Physically weak, mentally strong characters are always my favorites in media and I would love to play one in pf2e. But every caster I play has at least 14DEX (often 16) and 12CON, because I don't want them to suck, even though that often doesn't really make sense for these characters (why should a wizard who spend basically his whole life sitting in a library have a higher DEX than a commoner or even most STR focused martials?).


I'd waive a wand and have a review/hard look at why everything needs to be on a sliding scale of success.

Our last session someone cast a fireball as the opening volley. Three people failed, and of those, two people critfailed.

Max 12d6 damage would've killed the entire party at level 4; and had the two people that critfailed not been a champion and a monk, they would've been burn iron stains on the ground. I understand fireball is supposed to be a nuke, but at this level, the druid (8 hp/lvl) that cast it would need to drop three boosts into con to be able to save *average* damage.

I'd have the entire counteract system be revamped to where you don't need a table (there wasn't anything wrong with d20 + CL [or for 2e, d20 + casting proficiency bonus or something]).

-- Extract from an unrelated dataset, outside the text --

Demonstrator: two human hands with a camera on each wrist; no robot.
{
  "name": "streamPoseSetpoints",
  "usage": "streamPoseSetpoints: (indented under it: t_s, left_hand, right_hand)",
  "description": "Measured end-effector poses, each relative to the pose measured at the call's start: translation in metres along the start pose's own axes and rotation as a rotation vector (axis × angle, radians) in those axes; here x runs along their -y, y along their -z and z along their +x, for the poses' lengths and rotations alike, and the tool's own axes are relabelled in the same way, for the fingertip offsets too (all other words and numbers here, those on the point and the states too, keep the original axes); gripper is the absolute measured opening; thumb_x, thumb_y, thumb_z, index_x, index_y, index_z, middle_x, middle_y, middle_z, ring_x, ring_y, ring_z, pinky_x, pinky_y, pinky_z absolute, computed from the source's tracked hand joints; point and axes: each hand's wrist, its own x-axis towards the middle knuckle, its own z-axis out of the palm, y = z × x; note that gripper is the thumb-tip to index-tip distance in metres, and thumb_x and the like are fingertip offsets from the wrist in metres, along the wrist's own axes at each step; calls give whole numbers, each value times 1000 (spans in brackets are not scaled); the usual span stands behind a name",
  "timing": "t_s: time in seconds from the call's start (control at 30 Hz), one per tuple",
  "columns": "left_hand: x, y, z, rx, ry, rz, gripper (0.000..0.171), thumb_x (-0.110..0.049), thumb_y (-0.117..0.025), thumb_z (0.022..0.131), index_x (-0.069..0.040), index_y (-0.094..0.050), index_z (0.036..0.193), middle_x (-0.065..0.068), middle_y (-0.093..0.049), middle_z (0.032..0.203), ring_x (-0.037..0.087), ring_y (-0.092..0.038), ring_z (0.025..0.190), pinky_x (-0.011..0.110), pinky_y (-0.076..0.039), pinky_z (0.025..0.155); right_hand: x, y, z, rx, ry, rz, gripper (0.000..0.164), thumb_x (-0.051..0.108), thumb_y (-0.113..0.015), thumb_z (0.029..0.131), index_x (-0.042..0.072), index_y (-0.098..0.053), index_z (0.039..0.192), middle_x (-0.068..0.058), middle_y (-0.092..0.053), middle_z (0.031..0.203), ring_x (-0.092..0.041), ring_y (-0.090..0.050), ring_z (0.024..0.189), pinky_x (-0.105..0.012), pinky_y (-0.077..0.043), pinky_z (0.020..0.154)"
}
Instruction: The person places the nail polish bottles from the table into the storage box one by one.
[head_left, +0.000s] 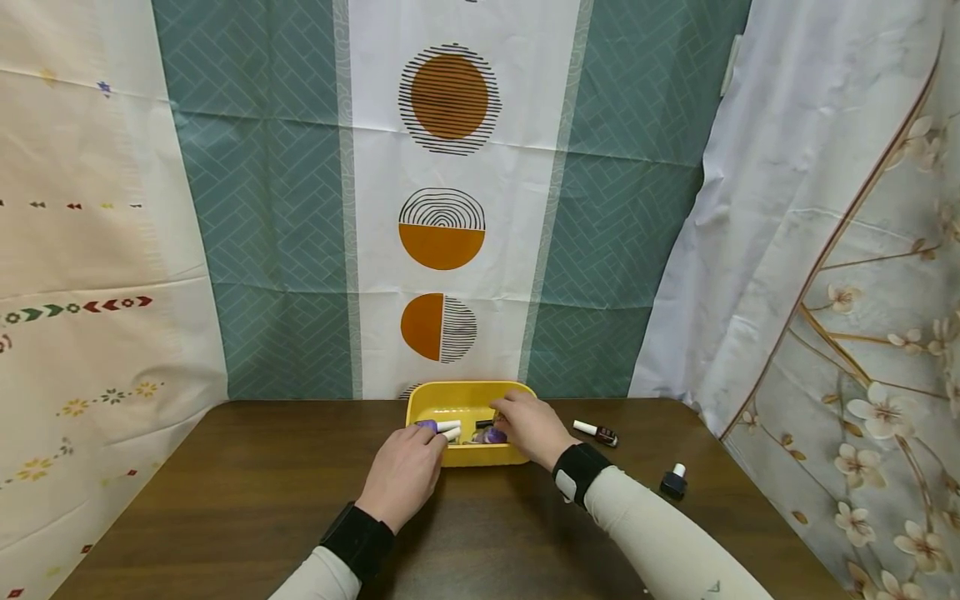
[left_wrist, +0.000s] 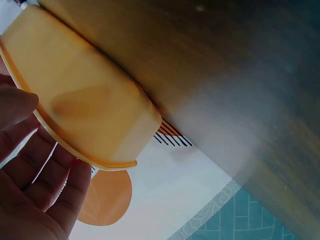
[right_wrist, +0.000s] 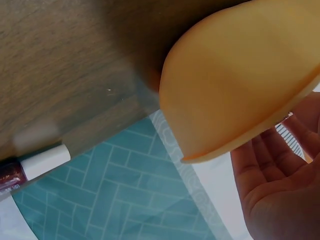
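Observation:
A yellow plastic basket [head_left: 480, 455] stands at the back of the table, holding several nail polish bottles. At its left end, my left hand [head_left: 403, 468] reaches over the rim, its fingers beside a white-capped bottle [head_left: 450, 434] and a purple one [head_left: 427, 424]. What those fingertips grip is hidden. My right hand [head_left: 531, 423] dips into the basket's right side, where its fingertips appear to pinch a small nail polish bottle [head_left: 498, 416], mostly covered. Just below lies another purple bottle [head_left: 495, 436]. In both wrist views, the basket wall [left_wrist: 85, 95] hides the contents.
Right of the basket, a dark red nail polish bottle [head_left: 606, 436] with a white cap lies on its side. Nearer the table's right edge is a dark bottle [head_left: 674, 482] with a white cap. A patterned curtain [head_left: 450, 292] hangs directly behind the brown table [head_left: 247, 492].

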Motion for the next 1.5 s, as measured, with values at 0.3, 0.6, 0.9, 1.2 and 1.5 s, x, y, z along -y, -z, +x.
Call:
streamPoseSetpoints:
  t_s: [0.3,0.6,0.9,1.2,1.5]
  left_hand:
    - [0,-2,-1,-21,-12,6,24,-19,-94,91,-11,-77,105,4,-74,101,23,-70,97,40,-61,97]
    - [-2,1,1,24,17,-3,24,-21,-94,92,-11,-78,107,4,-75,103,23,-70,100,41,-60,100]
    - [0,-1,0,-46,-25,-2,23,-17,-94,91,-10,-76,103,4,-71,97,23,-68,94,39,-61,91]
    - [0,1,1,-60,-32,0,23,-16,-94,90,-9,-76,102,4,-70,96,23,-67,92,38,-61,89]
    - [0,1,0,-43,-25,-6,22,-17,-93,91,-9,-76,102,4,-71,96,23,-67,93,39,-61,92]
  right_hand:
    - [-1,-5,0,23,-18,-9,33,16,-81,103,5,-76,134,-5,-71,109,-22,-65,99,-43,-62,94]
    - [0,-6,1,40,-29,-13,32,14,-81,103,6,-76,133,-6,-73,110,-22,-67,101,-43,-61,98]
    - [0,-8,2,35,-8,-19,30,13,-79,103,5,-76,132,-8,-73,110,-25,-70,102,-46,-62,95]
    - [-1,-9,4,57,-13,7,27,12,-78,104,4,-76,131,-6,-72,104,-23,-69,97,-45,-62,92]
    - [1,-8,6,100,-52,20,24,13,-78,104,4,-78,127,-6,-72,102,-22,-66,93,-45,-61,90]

I'd remove the wounded category--I've heard it's supposed to solve "rocket tag" issues with 1e. Which it doesn't really when you just spend 10 minutes in the middle of an enemy base having a quick rest to remove it all.

Those are the large ones at the moment. I came into the system excited, but honestly, every game just feels like "how exactly am I going to die/get screwed over by the system this session?"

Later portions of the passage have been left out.